331.67 Driver Calls Abort in Application

Here’s the backtrace. What could cause the driver to call abort? The computer is on a remote site, but if needed, I can try to get a bug report.



What application does this happen with? How do you reproduce the issue? Please also attach a nvidia-bug-report.

This happens when running our application. Our application runs on multiple computers in a rack, but the crash always occurs on the same computer location in two separate racks. We thought it could be a power or temperature problem, but I don’t know how to parse the bug report. Here’s the bug report.

This report was collected after the crash.

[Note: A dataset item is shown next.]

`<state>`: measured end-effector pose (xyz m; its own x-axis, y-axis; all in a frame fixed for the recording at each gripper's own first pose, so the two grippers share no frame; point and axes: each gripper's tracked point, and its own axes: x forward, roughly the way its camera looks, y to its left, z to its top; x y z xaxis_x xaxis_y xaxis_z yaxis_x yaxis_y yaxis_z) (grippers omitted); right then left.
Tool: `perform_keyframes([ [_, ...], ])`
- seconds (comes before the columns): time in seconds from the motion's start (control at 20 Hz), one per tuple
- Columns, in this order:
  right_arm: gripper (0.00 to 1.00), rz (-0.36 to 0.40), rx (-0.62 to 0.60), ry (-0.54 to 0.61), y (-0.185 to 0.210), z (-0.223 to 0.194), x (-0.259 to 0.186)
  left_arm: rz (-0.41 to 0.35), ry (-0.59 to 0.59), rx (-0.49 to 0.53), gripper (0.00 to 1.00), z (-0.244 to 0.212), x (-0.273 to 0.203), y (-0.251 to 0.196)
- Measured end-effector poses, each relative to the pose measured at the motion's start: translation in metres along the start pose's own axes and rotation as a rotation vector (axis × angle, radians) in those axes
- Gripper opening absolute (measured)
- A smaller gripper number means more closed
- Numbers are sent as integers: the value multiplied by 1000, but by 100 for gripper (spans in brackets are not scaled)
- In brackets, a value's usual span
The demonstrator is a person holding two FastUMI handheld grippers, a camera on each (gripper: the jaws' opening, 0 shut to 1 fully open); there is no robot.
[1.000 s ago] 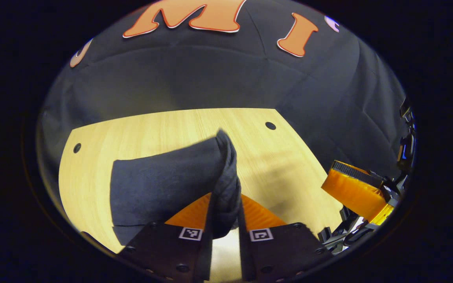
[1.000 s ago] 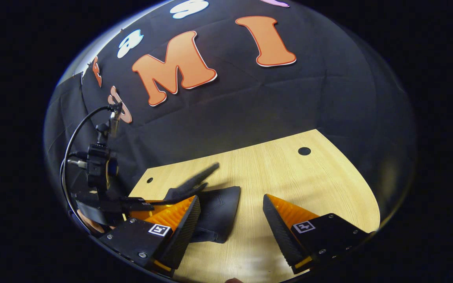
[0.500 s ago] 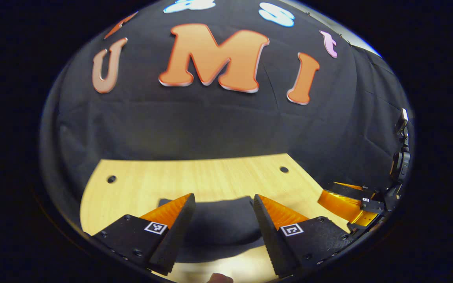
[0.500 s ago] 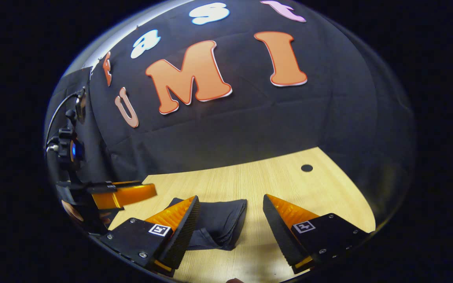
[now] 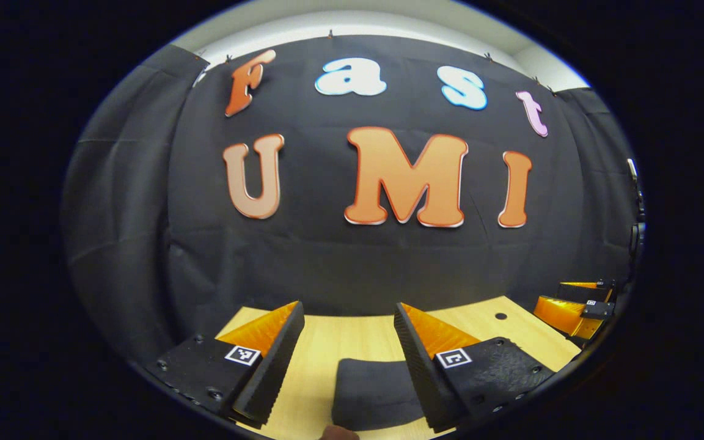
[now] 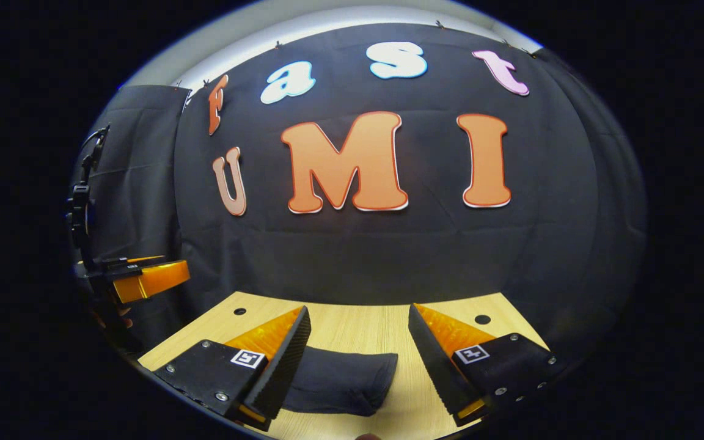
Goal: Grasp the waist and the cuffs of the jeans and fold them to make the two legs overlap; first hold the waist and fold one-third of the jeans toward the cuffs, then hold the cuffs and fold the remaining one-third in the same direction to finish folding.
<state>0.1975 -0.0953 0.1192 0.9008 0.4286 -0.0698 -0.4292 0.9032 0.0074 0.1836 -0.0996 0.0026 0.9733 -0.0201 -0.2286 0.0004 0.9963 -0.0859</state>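
The dark jeans (image 5: 373,391) lie folded into a compact bundle on the light wooden table (image 5: 340,342). In the left gripper view my left gripper (image 5: 348,315) hangs open above the table, and the bundle sits low between its fingers, untouched. In the right gripper view the same jeans (image 6: 340,380) rest flat beneath my right gripper (image 6: 358,318), which is also open and holds nothing. The right gripper (image 5: 575,302) appears at the far right of the left gripper view. The left gripper (image 6: 144,278) appears at the left edge of the right gripper view, raised above the table.
The table (image 6: 364,327) has small round holes (image 6: 482,319) near its far corners and ends at the black cloth wall behind it. A camera mount with cables (image 6: 80,208) stands at the left edge of the right gripper view.
The left gripper let go of the jeans, which dropped flat into a folded bundle. Both grippers then rose and tilted up, so more of the wall shows.
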Motion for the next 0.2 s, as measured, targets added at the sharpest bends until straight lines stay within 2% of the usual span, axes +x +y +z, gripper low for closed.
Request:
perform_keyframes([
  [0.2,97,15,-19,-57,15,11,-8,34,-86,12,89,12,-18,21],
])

nvidia-bug-report3102016.log.gz (340 KB)

Snuffalufagus, I see in log :

Mar 9 18:29:13 pcig_render3 kernel: NVRM: os_pci_init_handle: invalid context!
Mar 9 18:29:13 pcig_render3 kernel: NVRM: GPU at 0000:04:00: GPU-bf9cb650-8887-5d73-a78e-6dbec29a8f5d
Mar 9 18:29:13 pcig_render3 kernel: NVRM: Xid (0000:04:00): 31, Ch 00000003, engmask 00000101, intr 10000000

You can see xids error code here : http://docs.nvidia.com/deploy/xid-errors/index.html

What application you are running? To debug this issue we need to reproduce it internally.